Speech 2: Model-assisted design of experiments on networks and social media platforms
Speaker: Edoardo Airoldi (Harvard)
Abstract: Classical approaches to causal inference largely rely on the assumption of “lack of interference”, according to which the outcome of an individual does not depend on the treatment assigned to others, as well as on many other simplifying assumptions, including the absence of strategic behavior. In many applications, however, such as evaluating the effectiveness of healthcare interventions that leverage social structure, assessing the impact of product innovations and ad campaigns on social media platforms, or experimentation at scale in large IT companies, assuming lack of interference and other simplifying assumptions is untenable. Moreover, the effect of interference itself is often an inferential target of interest, rather than a nuisance. In this talk, we will formalize technical issues that arise in estimating causal effects when interference can be attributed to a network among the units of analysis, within the potential outcomes framework. We will introduce and discuss several strategies for experimental design in this context centered around a judicious use statistical models, which we refer to as “model-assisted” design of experiments. In particular, we wish for certain finite-sample properties of the estimator to hold even if the model catastrophically fails, while we would like to gain efficiency if certain aspects of the model are correct. We will then contrast design-based, model-based and model-assisted approaches to experimental design from a decision theoretic perspective.

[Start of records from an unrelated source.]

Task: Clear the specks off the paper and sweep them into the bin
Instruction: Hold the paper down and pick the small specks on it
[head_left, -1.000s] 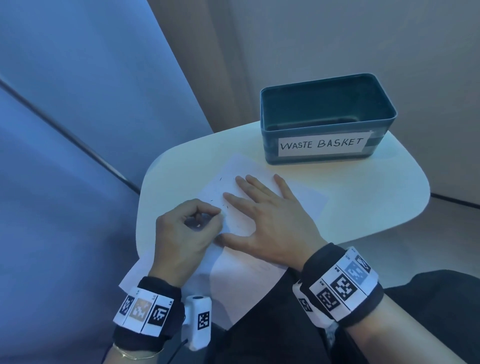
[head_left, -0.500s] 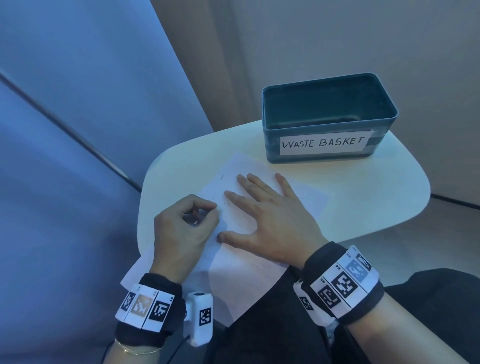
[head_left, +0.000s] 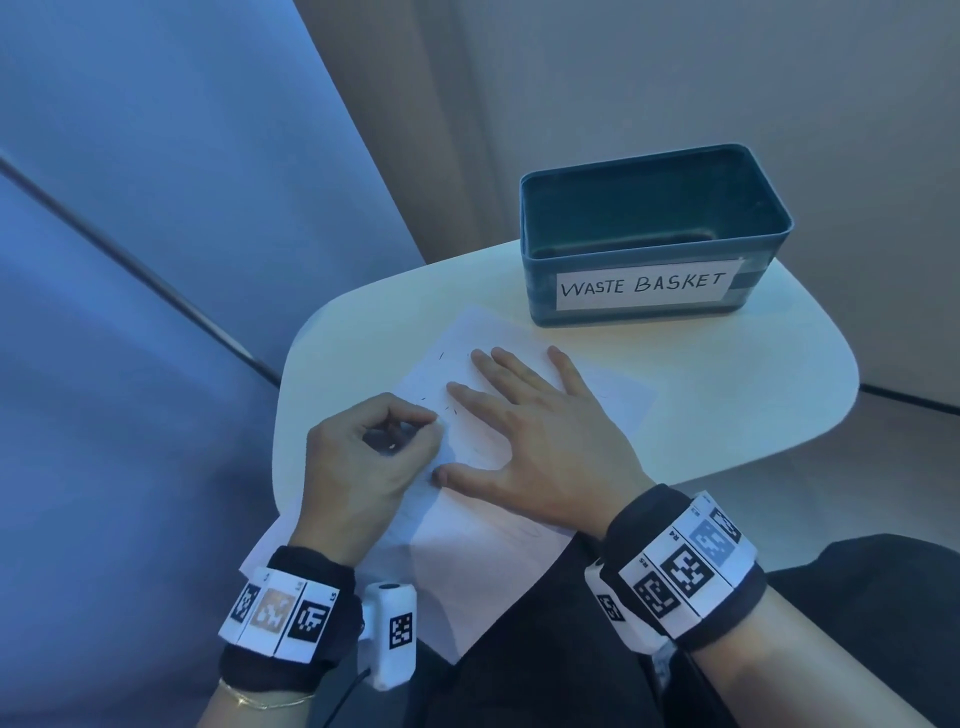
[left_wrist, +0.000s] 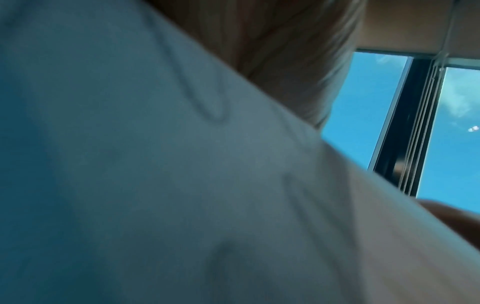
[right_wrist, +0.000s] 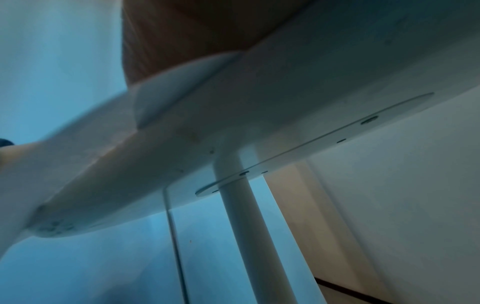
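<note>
A white sheet of paper (head_left: 498, 561) lies on the small white table (head_left: 727, 395), its near edge hanging over toward my lap. A few tiny dark specks (head_left: 441, 356) sit on its far left part. My right hand (head_left: 498, 431) presses flat on the sheet with fingers spread. Just left of it, my left hand (head_left: 410, 431) rests on the paper with fingers curled round a small dark object, which is mostly hidden. The teal bin (head_left: 654, 234), labelled WASTE BASKET, stands beyond the paper. The left wrist view shows only blurred paper (left_wrist: 182, 164).
The bin stands at the table's far edge, with bare tabletop to its right and front. A blue partition (head_left: 156, 260) runs along the left. In the right wrist view the table's underside (right_wrist: 285, 102) and its pole (right_wrist: 241, 226) show.
Almost nothing: the left hand's curled fingers shifted a touch on the paper, and the right hand stays pressed flat in the same spot.
</note>
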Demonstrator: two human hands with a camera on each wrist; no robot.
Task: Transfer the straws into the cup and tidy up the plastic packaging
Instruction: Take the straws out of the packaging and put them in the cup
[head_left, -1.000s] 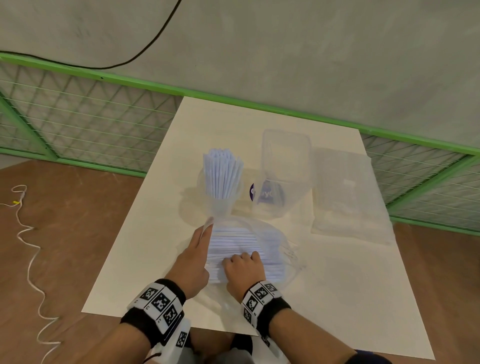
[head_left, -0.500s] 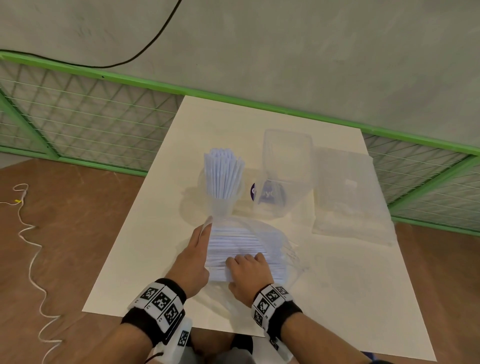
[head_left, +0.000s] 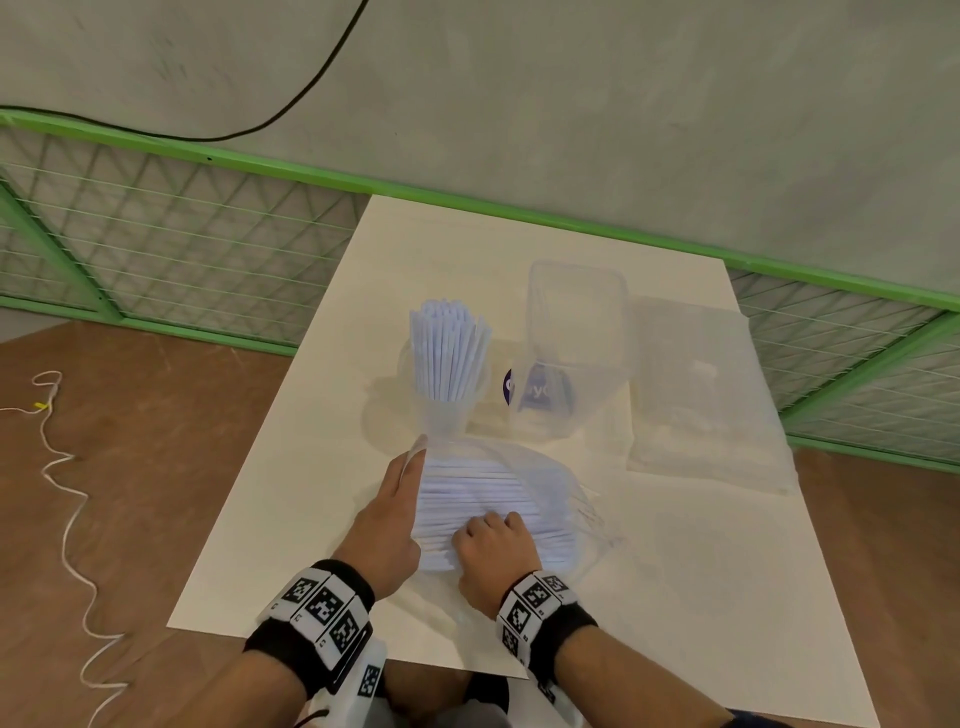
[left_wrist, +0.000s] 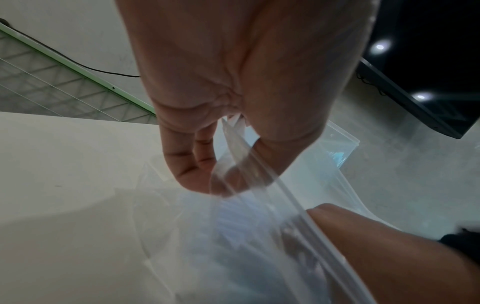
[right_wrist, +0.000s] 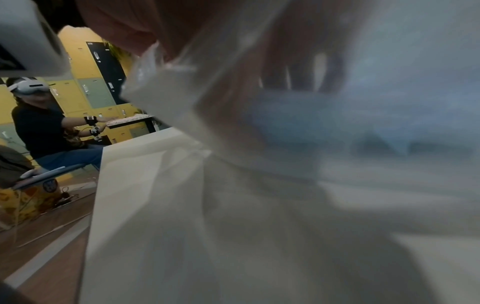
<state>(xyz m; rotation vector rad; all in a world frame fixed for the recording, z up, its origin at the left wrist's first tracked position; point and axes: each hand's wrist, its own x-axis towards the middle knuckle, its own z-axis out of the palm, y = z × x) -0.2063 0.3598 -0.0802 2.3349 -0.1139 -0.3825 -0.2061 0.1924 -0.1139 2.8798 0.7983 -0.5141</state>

Speech 3: Correcting Selection Bias via Functional Empirical Bayes
Speaker: Gareth James (USC)
Abstract: Selection bias results from the selection of extreme observations and is a well recognized issue for standard scalar or multivariate data. Numerous approaches have been proposed to address the issue, dating back at least as far as the James-Stein shrinkage estimator. However, the same potential issue arises, albeit with additional complications, for functional data. Given a set of observed functions, one may wish to select for further analysis those which are most extreme according to some metric such as the average, maximum, or minimum value of the function. However, given the functions are often noisy realizations of some underlying mean process, these outliers are likely to generate biased estimates of the quantity of interest. In this talk I propose an Empirical Bayes approach, using Tweedie’s formula, to adjust such functional data to generate approximately unbiased estimates of the true mean functions. The approach has several advantages. It is non-parametric in nature, but is capable of automatically shrinking back towards a James-Stein type estimator in low signal situations. It is also computationally efficient and possesses desirable theoretical properties. Furthermore, I demonstrate through extensive simulations that the approach can produce significant improvements in prediction accuracy relative to possible competitors. It is joint work with Joshua Derenski and Yingying Fan.